Growing beets is a great idea, any way you slice it. Fresh, roasted, pickled, steamed, or canned, they add a lot to your garden and to your cooking.
Grow Zone Recommendation: Growing beets is recommended in USDA zones 8 to 10. The warm climate means you can plant more beets from seed every week into late June. You can also plant your beet plants in late summer, perhaps August, for a fall harvest.
Sunlight Needs: Growing beets is possible in partial sun to full sun.

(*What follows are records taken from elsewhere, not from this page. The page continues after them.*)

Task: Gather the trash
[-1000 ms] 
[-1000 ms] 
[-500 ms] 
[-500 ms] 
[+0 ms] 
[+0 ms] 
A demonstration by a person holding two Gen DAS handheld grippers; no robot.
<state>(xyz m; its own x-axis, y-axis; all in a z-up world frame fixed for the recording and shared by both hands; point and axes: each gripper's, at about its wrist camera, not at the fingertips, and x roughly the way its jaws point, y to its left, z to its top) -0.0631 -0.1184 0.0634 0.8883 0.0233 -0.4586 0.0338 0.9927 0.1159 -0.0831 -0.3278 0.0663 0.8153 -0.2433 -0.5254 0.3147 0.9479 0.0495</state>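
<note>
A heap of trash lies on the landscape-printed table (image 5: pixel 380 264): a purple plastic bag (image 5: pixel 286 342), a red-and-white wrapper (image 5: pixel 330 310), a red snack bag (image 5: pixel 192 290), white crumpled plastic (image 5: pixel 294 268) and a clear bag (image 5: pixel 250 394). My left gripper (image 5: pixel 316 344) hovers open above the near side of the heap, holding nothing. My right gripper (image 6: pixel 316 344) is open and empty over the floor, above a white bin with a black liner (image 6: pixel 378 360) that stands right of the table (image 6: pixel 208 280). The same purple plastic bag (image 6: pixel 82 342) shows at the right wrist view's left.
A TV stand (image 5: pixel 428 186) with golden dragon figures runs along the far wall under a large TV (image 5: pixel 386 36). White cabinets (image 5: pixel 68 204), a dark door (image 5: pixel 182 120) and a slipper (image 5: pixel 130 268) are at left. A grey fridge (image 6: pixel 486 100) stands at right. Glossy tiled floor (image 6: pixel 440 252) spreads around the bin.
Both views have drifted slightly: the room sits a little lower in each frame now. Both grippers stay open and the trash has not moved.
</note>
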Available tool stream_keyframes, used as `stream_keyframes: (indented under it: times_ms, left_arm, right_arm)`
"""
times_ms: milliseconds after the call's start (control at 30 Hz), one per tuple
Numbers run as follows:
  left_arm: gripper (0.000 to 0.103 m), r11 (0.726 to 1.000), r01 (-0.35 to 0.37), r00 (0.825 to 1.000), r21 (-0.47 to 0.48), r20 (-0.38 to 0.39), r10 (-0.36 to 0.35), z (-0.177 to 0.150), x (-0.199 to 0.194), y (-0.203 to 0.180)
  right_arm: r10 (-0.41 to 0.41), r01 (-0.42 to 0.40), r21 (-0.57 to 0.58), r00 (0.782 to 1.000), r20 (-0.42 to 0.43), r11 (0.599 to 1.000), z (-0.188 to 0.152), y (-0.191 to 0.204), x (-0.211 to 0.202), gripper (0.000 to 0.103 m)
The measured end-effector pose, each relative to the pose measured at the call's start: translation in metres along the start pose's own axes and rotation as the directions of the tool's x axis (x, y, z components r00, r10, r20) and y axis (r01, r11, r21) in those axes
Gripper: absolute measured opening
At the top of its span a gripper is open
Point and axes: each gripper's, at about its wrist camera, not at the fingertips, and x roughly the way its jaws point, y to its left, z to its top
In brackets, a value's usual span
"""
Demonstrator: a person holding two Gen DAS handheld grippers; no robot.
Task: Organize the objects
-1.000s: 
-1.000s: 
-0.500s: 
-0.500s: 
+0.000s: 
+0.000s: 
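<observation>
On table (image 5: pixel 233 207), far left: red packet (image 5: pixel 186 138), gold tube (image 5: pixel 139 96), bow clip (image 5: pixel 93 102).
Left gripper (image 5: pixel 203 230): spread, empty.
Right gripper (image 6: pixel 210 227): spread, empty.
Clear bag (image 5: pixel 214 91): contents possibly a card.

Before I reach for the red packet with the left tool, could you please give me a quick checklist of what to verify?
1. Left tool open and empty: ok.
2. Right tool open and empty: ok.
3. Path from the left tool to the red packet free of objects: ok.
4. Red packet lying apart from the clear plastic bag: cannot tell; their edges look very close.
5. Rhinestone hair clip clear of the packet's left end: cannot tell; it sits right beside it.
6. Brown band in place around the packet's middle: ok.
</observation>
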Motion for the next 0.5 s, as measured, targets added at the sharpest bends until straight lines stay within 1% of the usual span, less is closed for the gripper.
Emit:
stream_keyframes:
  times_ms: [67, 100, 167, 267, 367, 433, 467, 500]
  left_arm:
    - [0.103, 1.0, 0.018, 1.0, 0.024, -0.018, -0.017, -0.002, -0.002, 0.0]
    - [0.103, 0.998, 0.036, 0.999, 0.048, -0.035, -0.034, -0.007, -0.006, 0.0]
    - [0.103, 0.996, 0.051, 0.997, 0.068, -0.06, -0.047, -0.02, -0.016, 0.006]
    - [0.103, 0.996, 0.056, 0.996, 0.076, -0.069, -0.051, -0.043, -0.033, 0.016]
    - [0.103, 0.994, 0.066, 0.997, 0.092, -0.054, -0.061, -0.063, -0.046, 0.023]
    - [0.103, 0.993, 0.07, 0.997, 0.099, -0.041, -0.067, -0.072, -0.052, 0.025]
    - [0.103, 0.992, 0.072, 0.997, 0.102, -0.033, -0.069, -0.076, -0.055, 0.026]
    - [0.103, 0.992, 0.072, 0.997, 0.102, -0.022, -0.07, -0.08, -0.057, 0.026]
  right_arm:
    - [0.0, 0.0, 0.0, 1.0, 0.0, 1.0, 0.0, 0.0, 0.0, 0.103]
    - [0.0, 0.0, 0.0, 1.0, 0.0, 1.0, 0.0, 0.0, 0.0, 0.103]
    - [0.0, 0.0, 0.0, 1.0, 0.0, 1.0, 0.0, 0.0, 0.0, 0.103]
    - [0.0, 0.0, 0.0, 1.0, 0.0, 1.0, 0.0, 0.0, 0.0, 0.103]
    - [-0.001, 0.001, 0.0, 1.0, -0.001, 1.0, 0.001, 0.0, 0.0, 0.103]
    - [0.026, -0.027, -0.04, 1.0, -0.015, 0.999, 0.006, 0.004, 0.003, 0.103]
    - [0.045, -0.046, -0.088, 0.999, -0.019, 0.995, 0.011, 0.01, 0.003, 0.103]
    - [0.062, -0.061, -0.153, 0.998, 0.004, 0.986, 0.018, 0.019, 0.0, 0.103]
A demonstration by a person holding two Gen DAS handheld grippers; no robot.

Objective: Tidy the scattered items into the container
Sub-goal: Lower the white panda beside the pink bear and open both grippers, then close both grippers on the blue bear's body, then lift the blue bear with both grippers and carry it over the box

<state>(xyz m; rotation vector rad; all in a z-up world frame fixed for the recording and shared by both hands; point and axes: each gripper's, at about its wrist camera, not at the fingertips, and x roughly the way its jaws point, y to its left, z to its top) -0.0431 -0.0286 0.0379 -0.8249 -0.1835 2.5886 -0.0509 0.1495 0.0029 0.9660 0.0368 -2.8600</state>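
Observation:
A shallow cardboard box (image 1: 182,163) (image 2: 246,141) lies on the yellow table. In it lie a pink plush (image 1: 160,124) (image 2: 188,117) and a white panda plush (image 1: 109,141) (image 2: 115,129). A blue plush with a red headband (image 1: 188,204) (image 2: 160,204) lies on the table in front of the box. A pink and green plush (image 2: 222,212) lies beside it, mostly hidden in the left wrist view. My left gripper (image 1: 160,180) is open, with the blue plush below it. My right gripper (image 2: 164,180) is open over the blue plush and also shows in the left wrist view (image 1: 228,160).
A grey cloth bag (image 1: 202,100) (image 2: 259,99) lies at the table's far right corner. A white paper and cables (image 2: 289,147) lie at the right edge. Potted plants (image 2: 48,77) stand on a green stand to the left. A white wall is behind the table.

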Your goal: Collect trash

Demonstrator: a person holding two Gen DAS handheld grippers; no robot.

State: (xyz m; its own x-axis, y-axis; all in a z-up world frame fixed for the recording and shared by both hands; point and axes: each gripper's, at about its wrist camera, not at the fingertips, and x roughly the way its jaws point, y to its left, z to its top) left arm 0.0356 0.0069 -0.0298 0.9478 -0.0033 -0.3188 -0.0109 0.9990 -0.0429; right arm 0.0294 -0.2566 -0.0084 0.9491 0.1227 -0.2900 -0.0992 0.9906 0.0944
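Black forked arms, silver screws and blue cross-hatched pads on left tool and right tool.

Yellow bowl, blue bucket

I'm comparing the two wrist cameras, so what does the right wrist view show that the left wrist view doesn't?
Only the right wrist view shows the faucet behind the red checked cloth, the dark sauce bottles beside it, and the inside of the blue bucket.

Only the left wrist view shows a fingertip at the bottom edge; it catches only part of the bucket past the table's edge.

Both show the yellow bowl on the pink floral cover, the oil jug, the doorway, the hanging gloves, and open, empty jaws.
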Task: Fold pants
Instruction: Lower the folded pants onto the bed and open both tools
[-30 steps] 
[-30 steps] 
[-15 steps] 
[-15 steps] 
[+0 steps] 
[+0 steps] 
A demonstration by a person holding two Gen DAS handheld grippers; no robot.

Watering Needs: Beets require deep watering on a regular basis for consistent and even moisture. Don’t allow the soil to dry out, as your beets may become cracked or woody. If you overwater, the leaves themselves may turn from their normal green to red, matching the normal color of the stalks. Growth may also be stunted.
Average Size: Beet plants will grow up to 3 feet in height. The beet roots themselves may be 2 to 8 inches wide.
Foliage Color: Healthy beet plants feature bright green leaves and gorgeous red stalks.
Must Know Plant Care Tips: It’s a good idea to add a good layer of mulch to retain moisture. If you want to harvest your beet greens, do so when they’re 4 to 6 inches tall. The roots can be harvested any time, but for the best flavor and texture, harvest when they’re no larger than 1 or 2 inches in diameter. When you harvest, leave about 1 inch of foliage to keep the tops from “bleeding” when you cook them.
Plant Problem Solver: Soil temperature is important when growing beets. For seedlings, the ideal temperature of the soil is no lower than 50 and no higher than 85 degrees fahrenheit. Soil should also be well drained to prevent rot, and pH should be kept between 6.5 and 7. Amending soil with organic matter will help facilitate deep root growth.
Pretty Pairings: Good companions for beets include broccoli, garlic, brussels sprouts, bush beans, and cabbage.